Many companies and some ISPs have privacy policies that dictate that "all e-mails are the property of the company." It is a fairly standard policy and is intended to allow an employer to read the contents of inbound and outbound emails and prevent a departing employee from taking "files" sent through electronic communications with them.
But the policy doesnt merely say "we can read your e-mail and you cant take it with you." It says that e-mail is the property of the company or the Internet service provider. This creates implications that there is a transfer of intellectual property rights by virtue of the fact that a particular medium is used for communication. If I write the Great American Novel and e-mail it to a buddy who works for a company with such a policy (assuming they are not a literary agent and that I am aware of their internal policy) is my e-mail now the "property" of the recipient? May the company now publish under their own name my novel because I used e-mail to transmit it? What does it really mean to own e-mail? What does it mean to grant a perpetual license to Facebook postings?

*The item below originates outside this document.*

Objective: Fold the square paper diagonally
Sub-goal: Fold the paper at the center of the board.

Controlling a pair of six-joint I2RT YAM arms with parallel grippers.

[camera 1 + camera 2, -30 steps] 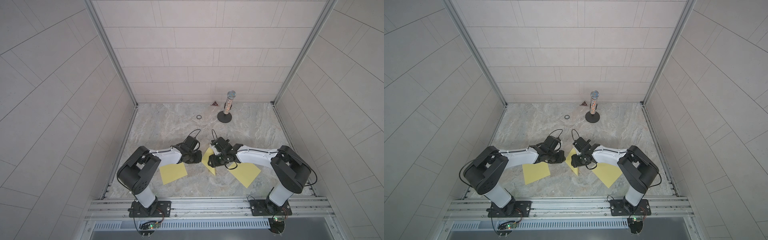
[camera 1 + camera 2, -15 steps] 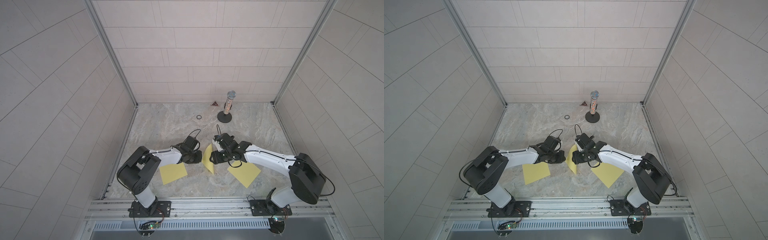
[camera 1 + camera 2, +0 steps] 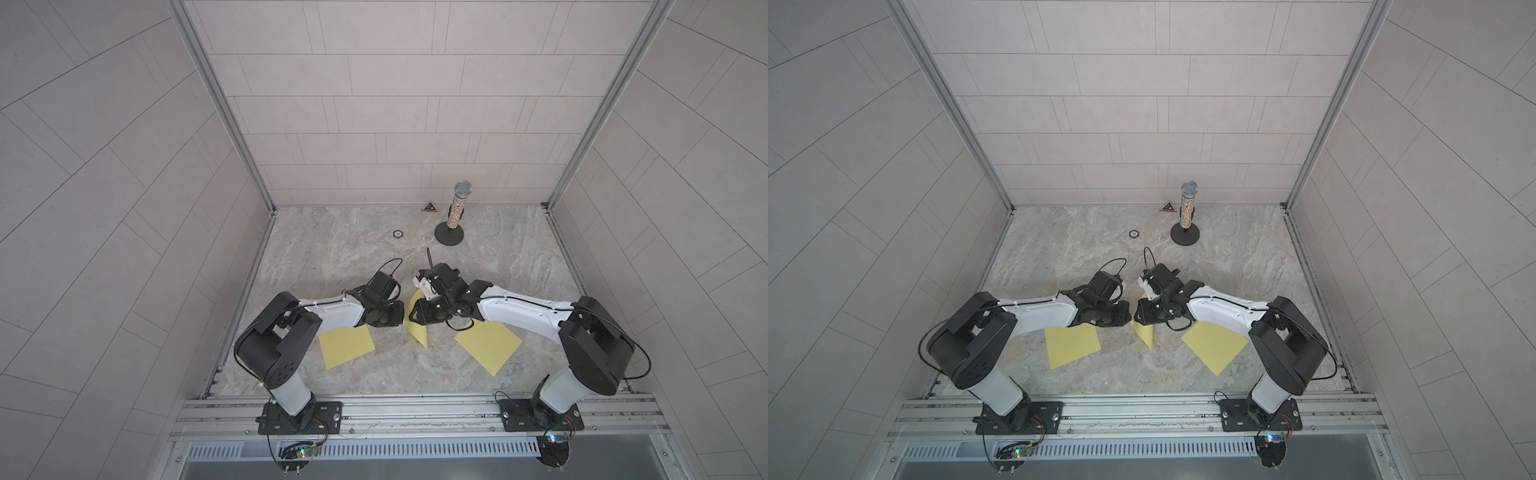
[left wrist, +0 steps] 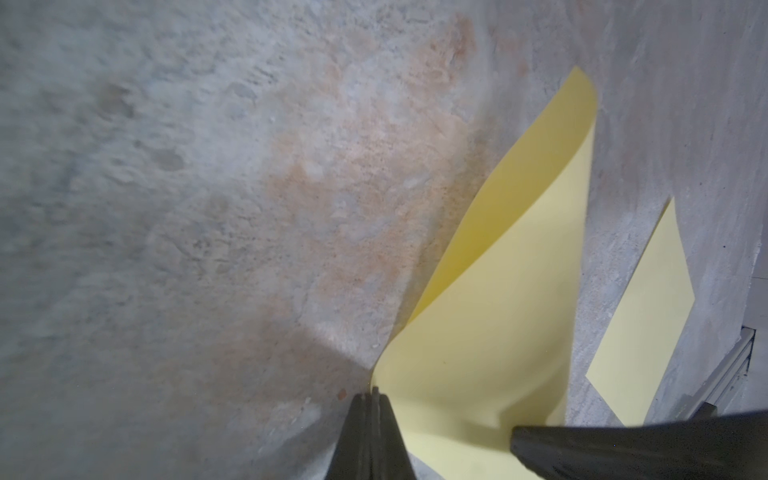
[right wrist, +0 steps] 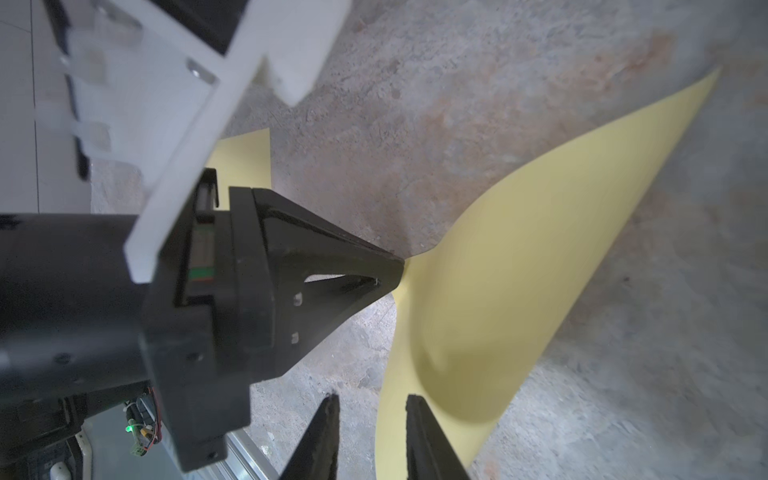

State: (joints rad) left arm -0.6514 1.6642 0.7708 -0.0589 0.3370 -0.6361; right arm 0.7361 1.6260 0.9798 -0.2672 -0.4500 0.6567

We intend to create a limited right, but in doing so open a Pandoras box.
The problem is exacerbated by recent rulings interpreting and expanding the scope of terms of use or terms of service. Most recently, in the criminal prosecution of Lori Drew the so-called "MySpace suicide case" a jury convicted a Missouri mother for creating a MySpace account in the name of a fictional 16-year-old boy as this violated MySpaces online contract terms that all information provided to MySpace would be accurate. Thus, technical violations of online agreements can be the basis for litigation not only for breach of contract, but also for civil or criminal trespass, trespass to chattels, interference with business relationships, or even computer fraud or computer crime.
In other words, words matter in contract law. When writing online contracts, say what you really mean and keep it simple. Hopefully, this will put an end to the kerfuffle.